§ **Work request**:
Repeat word for word every line of the data below, from the first through the line containing "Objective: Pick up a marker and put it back", and stop there.

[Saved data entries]
• • • •

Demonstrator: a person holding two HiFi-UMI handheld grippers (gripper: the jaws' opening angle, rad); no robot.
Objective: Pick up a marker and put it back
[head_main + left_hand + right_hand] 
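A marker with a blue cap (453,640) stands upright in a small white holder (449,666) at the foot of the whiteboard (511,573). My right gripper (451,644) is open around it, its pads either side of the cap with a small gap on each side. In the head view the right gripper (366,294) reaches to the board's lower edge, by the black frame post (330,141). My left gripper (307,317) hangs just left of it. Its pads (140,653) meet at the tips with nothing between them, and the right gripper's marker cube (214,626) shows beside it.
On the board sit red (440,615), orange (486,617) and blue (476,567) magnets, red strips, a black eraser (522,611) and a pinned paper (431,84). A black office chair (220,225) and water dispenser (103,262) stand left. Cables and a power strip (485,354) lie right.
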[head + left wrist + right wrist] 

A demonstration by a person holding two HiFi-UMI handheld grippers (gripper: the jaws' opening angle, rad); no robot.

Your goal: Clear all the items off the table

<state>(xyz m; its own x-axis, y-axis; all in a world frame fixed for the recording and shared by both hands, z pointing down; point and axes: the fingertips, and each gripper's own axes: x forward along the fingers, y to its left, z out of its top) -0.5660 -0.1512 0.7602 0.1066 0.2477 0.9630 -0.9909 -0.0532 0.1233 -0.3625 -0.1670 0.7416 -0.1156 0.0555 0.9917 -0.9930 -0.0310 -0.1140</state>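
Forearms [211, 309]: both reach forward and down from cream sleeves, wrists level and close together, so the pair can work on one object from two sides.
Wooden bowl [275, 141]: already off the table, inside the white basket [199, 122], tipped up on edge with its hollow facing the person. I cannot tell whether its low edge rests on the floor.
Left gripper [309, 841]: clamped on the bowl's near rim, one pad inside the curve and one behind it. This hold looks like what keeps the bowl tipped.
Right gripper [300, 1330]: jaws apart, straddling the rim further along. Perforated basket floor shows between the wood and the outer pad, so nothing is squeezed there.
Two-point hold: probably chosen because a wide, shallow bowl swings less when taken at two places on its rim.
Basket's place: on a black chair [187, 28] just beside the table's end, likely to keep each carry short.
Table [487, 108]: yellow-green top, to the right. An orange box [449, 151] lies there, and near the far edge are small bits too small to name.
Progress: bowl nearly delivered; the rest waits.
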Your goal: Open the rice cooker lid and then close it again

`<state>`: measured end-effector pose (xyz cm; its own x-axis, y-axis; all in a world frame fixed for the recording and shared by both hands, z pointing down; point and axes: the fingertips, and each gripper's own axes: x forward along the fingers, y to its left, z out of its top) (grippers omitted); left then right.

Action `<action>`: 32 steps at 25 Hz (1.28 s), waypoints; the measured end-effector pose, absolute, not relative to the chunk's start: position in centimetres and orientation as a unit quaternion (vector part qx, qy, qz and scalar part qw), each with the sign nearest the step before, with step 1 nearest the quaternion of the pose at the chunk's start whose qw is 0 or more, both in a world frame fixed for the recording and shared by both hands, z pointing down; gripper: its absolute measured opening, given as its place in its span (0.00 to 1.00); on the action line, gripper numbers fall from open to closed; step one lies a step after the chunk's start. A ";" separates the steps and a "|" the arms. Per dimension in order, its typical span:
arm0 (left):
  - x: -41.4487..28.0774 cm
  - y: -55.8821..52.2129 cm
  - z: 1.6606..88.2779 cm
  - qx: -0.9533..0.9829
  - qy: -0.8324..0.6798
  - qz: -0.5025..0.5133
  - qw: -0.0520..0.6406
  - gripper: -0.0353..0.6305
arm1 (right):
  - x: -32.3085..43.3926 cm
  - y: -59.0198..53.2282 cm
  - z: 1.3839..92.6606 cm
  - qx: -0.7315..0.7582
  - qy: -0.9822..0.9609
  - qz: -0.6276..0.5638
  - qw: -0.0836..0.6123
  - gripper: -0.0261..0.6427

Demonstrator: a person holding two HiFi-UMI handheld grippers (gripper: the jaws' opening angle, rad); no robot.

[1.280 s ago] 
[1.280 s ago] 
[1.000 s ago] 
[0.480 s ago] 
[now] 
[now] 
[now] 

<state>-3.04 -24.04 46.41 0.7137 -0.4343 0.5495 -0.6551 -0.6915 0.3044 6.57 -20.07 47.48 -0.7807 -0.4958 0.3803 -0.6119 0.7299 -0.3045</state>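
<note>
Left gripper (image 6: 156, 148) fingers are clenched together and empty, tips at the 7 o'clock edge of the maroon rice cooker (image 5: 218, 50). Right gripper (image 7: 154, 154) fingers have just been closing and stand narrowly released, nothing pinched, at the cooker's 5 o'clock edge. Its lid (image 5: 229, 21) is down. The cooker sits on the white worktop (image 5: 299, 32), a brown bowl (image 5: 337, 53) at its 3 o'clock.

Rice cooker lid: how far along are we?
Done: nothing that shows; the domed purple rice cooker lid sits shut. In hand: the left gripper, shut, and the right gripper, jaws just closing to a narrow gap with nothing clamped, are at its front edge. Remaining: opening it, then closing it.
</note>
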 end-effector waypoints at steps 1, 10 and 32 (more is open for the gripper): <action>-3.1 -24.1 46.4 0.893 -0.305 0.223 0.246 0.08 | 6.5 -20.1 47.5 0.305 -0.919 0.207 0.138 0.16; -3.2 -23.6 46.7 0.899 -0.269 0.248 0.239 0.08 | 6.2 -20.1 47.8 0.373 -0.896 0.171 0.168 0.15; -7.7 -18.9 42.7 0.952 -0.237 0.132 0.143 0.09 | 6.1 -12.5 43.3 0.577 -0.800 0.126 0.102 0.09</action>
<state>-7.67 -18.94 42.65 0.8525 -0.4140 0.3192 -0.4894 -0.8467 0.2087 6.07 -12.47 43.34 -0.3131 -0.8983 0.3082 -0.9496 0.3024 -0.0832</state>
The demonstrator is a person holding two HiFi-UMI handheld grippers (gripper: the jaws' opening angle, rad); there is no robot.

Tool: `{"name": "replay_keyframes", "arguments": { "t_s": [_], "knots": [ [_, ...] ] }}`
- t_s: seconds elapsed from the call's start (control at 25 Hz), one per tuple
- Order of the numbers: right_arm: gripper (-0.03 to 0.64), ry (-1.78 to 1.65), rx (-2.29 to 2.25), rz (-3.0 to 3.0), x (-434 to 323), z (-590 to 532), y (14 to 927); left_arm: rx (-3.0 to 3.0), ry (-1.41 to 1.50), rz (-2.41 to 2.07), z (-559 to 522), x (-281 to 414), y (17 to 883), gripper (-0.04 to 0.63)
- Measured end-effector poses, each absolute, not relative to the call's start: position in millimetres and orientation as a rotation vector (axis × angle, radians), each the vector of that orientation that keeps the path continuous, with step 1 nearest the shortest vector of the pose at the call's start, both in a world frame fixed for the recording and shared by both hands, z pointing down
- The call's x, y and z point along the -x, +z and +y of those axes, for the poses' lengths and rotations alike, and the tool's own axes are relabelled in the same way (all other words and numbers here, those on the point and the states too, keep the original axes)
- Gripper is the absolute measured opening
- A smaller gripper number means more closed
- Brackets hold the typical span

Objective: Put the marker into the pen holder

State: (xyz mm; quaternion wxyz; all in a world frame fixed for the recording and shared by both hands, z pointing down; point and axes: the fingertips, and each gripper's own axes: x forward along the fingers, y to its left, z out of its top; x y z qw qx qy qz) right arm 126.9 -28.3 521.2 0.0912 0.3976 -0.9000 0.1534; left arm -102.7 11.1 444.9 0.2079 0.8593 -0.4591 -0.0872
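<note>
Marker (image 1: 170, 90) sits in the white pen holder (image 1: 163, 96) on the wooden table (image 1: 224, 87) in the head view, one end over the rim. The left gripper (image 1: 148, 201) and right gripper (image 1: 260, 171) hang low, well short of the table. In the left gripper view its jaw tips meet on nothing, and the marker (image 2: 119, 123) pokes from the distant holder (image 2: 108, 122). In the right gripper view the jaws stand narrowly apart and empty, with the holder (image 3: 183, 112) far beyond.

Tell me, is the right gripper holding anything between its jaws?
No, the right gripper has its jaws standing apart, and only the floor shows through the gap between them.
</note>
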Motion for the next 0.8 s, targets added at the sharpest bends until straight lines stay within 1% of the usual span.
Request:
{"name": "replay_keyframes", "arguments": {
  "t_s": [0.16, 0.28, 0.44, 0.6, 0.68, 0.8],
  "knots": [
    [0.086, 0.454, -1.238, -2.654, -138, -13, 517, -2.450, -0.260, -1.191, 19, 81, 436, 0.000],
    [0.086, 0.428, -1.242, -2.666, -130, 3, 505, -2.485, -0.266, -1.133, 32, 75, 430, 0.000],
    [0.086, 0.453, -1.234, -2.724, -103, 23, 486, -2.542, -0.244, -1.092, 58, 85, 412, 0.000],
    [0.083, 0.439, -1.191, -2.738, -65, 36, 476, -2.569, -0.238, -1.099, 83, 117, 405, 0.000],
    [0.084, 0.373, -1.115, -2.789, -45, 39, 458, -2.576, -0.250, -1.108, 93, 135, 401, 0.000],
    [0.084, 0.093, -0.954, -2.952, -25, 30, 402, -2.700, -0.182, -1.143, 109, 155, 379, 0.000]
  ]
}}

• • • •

§ **Expected output**:
Demonstrator: a person holding two HiFi-UMI handheld grippers (gripper: the jaws' opening angle, rad); no robot.
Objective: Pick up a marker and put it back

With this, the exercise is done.